==== Recorded data

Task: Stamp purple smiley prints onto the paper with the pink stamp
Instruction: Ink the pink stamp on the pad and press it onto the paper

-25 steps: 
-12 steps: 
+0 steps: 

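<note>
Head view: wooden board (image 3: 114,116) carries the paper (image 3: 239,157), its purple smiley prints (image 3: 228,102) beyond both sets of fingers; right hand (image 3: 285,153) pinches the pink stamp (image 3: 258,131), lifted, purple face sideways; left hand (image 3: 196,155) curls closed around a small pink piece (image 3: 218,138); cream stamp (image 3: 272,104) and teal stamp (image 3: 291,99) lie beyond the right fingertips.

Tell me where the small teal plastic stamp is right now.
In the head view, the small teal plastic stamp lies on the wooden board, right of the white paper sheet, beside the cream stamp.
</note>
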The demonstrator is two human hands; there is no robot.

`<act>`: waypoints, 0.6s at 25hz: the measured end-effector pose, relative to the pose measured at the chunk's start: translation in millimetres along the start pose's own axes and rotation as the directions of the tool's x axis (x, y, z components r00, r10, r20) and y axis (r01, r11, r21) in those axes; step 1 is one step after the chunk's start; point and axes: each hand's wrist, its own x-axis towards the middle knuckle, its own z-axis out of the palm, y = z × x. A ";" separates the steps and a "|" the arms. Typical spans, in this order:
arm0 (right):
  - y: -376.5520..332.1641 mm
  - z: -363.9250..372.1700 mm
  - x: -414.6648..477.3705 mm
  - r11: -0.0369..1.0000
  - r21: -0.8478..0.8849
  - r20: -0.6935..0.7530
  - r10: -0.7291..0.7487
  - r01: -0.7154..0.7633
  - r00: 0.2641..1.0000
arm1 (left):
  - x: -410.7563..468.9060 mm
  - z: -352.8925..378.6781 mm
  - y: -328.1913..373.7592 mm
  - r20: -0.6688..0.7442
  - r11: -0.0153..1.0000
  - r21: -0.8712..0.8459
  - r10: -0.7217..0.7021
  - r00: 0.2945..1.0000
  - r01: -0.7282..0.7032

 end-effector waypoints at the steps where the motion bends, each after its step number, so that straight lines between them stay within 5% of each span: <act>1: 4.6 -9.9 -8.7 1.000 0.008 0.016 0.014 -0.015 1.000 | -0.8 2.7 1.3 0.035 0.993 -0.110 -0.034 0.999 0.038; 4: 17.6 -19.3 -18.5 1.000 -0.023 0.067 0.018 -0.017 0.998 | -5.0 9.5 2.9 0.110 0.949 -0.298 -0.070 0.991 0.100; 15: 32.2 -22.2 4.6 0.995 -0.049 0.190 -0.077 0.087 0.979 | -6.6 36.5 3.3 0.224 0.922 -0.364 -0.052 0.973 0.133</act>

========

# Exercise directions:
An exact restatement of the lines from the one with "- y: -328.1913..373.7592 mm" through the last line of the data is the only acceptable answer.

# Solution for this task:
  - y: -328.1913..373.7592 mm
  - r20: -0.6688..0.7442
  - r11: -0.0153..1.0000
  - r21: -0.8712..0.8459
  - r10: -0.7217..0.7021
  - r00: 0.2945..1.0000
  - r01: -0.7282..0.7032

 end-effector waypoints at the steps where the motion bends, each after its step number, so that straight lines between them stay within 5% of each span: <act>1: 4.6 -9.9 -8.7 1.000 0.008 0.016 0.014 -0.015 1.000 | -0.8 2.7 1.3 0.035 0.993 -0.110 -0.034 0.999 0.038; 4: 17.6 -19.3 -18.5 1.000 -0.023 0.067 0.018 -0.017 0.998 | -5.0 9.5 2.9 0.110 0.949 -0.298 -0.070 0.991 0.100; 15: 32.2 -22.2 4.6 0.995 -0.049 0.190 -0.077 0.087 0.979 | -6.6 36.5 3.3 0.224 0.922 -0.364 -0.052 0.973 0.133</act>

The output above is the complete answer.